Is it just me, or did 2019 feel like the year of the scalp? A compelling case was made: take care of the skin underneath your hair to treat oily strands (oil comes from the scalp, after all) and flakiness (ditto). Like all hair things in theory, it would probably change my life. But I had already ~edited~ my shower haircare routine down to, uh, just shampoo, and introducing another product that wouldn’t make any real visible difference on my fine, straight hair would be a miss. So I took home lots of scalp treatments, hopeful that one of them would turn me on to something great. There were the scrubby ones (Christophe Robin), the rinse out ones (Act + Acre), and the ones that came with a salon price tag (Biologique Recherche). But this Oribe Serene Scalp has the best parts of all of those: the chemical exfoliating action of P50 Capillaire, the physical gratification of salt scrubs, and a targeted applicator to actually get under hair and directly onto the scalp. It smells like a salon, it looks so pretty in my shower, and—most importantly—it feels like an extra step that’s worth it, because I can go longer in between washes. Consider me a girl who takes care of her hair in 2020.

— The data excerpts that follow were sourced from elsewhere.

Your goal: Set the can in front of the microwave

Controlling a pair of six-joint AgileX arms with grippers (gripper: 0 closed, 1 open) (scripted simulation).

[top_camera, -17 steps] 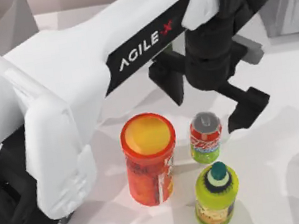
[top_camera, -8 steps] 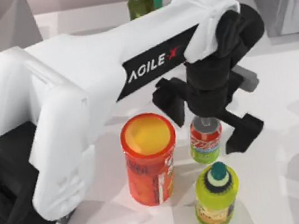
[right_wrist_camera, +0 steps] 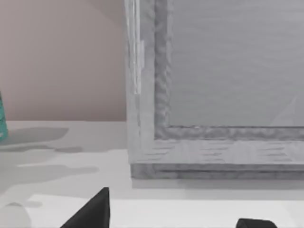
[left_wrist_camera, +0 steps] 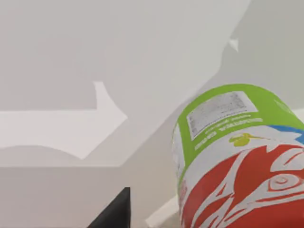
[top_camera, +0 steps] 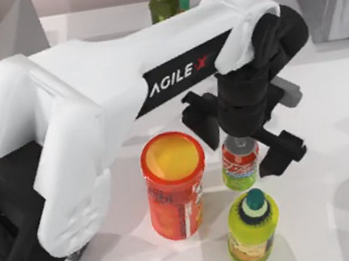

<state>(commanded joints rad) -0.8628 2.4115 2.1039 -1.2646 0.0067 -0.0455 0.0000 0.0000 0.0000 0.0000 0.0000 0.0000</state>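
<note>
- Hovering directly over the can (top_camera: 240, 163), the left gripper (top_camera: 242, 143) has its fingers spread wide, one black finger (top_camera: 202, 118) on each side of the can's top, not touching it.
- The can stands upright on the white table (top_camera: 337, 165), near the middle, between the red-orange canister (top_camera: 175, 186) and the gripper's outer finger.
- Just beside the can, toward the near edge, stands the yellow-green bottle (top_camera: 252, 229).
- In the left wrist view the can (left_wrist_camera: 242, 161) is very close, green part and red part visible.
- The right wrist view faces a grey appliance (right_wrist_camera: 223, 85) with a framed panel; I cannot tell how the right gripper's fingers stand.
</note>
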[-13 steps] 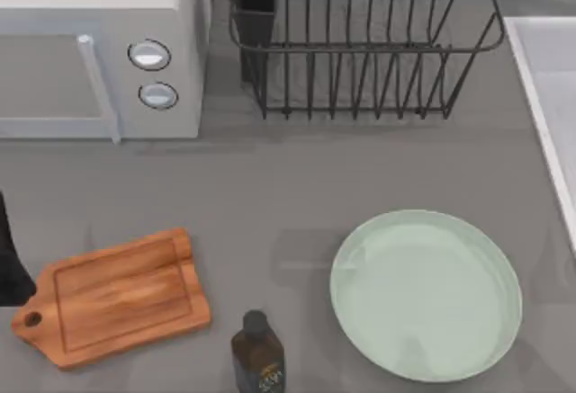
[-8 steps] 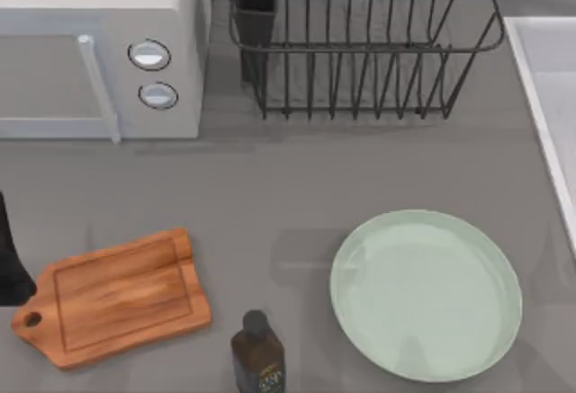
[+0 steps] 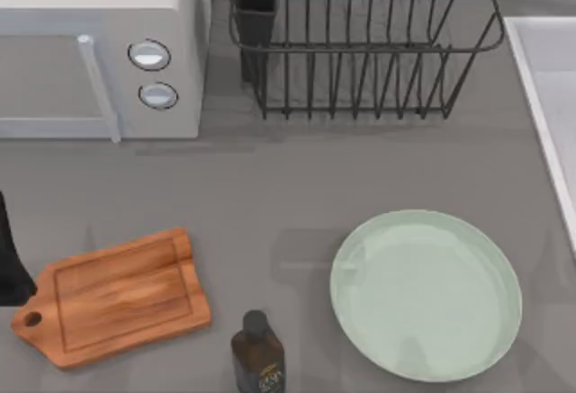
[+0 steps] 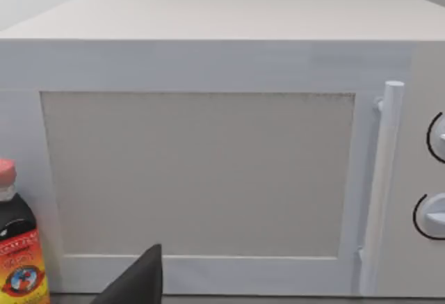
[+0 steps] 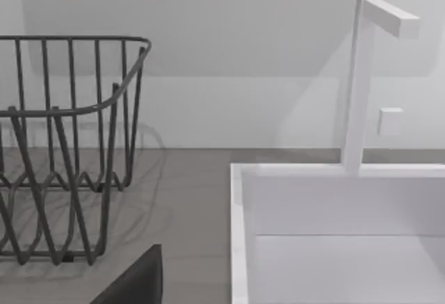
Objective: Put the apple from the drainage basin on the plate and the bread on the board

Let’s be very clear: I’m not here to make the claim that these Starface pimple patches work better than any other pimple patches on the market. Honestly, I think they all work equally well for the most part—hydrocolloid dressing is hydrocolloid dressing is hydrocolloid dressing. But the Hydro-stars are my favorites, and they’ve completely changed how I feel about my breakouts. Whether you choose to conceal a zit with flesh-toned goop or a tiny flesh-toned disc, you’re still fundamentally concealing a zit. Starface pimple patches are yellow, they’re shaped like stars, and instead of deflecting attention from your breakouts they’ll make them more obvious. But then this magical thing happens. Since I’ve had a steady supply on hand, I don’t dread getting a zit—instead, when one inevitably pops up, I get kind of excited to use a Hydro-star. Isn’t that weird? It’s like they’ve totally reprogrammed my brain to think gold star sticker = good therefore pimple = good, instead of pimple = pus and shame = bad. I don’t know if I’ll ever be completely breakout free, but I’m OK with it. Or at least the closest I’ve ever been to being OK.